Task to carry out: Your answer should be an exact copy of the lines from the start of the entries to the line containing "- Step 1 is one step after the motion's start", both included.

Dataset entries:
************
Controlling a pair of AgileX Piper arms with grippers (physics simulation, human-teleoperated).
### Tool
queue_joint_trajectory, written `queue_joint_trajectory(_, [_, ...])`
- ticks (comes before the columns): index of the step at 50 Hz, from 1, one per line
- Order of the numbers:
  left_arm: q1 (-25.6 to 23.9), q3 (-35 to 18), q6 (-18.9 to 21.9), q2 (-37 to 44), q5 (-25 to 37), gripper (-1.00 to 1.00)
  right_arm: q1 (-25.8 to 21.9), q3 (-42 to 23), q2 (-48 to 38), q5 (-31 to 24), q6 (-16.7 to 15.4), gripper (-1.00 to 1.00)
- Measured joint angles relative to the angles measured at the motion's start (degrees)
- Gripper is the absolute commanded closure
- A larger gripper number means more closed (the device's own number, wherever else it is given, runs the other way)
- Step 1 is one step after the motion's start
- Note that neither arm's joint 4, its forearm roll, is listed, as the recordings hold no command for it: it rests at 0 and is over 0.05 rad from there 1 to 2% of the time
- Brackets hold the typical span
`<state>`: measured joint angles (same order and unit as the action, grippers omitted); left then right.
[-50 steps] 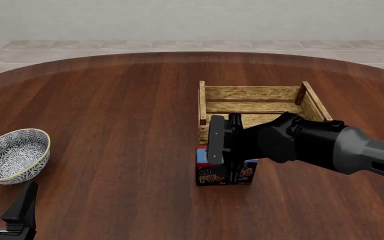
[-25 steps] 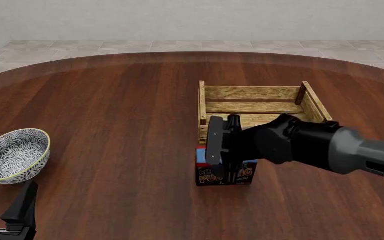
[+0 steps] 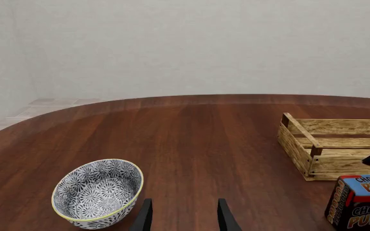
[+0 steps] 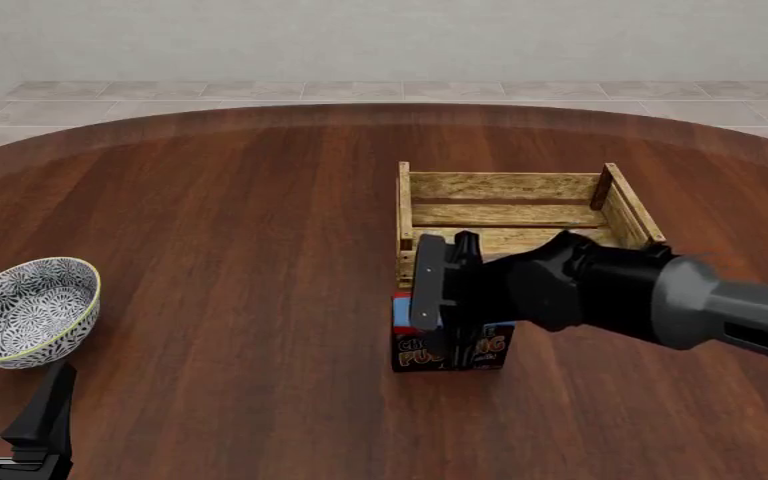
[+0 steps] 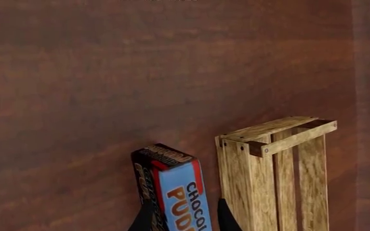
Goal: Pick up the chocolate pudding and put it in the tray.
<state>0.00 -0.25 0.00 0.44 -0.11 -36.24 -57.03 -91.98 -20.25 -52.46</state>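
Note:
The chocolate pudding [image 4: 488, 347] stands upright on the table just in front of the tray [image 4: 511, 186], a wooden slat crate. My right gripper [image 4: 458, 352] is down over the carton, open, with one finger on each side of it. In the right wrist view the carton [image 5: 175, 187] sits between the fingertips [image 5: 148, 211], close beside the tray [image 5: 275, 163]. The left wrist view shows the carton [image 3: 362, 202] and the tray [image 3: 326, 149] off to one side. My left gripper [image 4: 8, 390] is open and empty at the near left edge.
A blue-white patterned bowl [image 4: 24, 310] sits at the near left, just beyond my left gripper; it also shows in the left wrist view [image 3: 98, 192]. The round wooden table [image 4: 224, 220] spreads around these things.
My right gripper has shifted slightly left over the carton. The carton, tray, bowl and left arm have not moved.

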Motion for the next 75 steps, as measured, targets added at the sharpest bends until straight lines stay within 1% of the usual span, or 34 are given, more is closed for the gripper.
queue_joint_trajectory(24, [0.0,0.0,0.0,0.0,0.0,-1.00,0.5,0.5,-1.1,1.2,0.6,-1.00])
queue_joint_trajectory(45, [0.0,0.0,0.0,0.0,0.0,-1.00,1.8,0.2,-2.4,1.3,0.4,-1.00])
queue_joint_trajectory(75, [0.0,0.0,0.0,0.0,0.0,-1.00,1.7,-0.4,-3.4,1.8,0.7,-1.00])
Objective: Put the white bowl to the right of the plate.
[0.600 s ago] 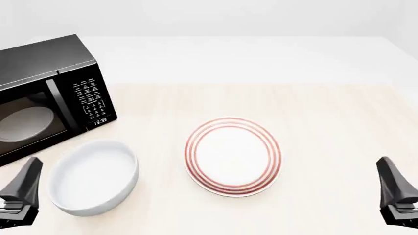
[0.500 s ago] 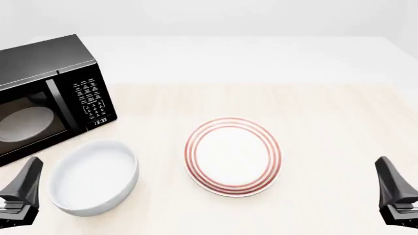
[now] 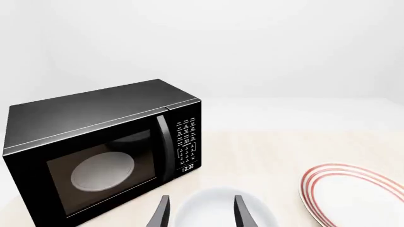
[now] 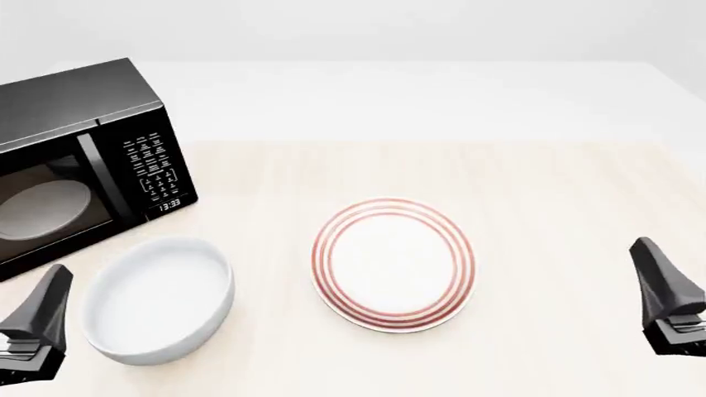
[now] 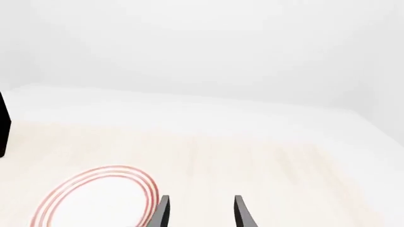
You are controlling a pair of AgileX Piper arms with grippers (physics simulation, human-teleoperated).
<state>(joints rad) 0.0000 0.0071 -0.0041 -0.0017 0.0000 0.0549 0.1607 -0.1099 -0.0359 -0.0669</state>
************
Task solution:
Controlling a pair of AgileX Piper arms with grippers (physics simulation, human-teleoperated).
### Tool
queue_joint_trajectory, written `queue_joint_trajectory(_, [_, ...])`
- ticks (comes before the columns): index of the step at 50 Hz, from 1, one per line
- Order of the numbers:
  left_arm: q1 (-25.6 to 23.9), q3 (-35 to 18), q6 (-18.9 to 21.9), q2 (-37 to 44), q5 (-25 to 37), gripper (-1.00 to 1.00)
  right_arm: q1 (-25.8 to 21.9), q3 (-42 to 23), q2 (-48 to 38), q5 (-31 to 24), q6 (-16.7 to 15.4), gripper (-1.00 to 1.00)
- Measured joint angles relative to the angles measured at the motion's start (degrees)
- Gripper is the absolute commanded closure
- A larger gripper number means more closed (the device's own number, wherever else it is given, runs the other way)
- Step 1 is one step after the motion's start

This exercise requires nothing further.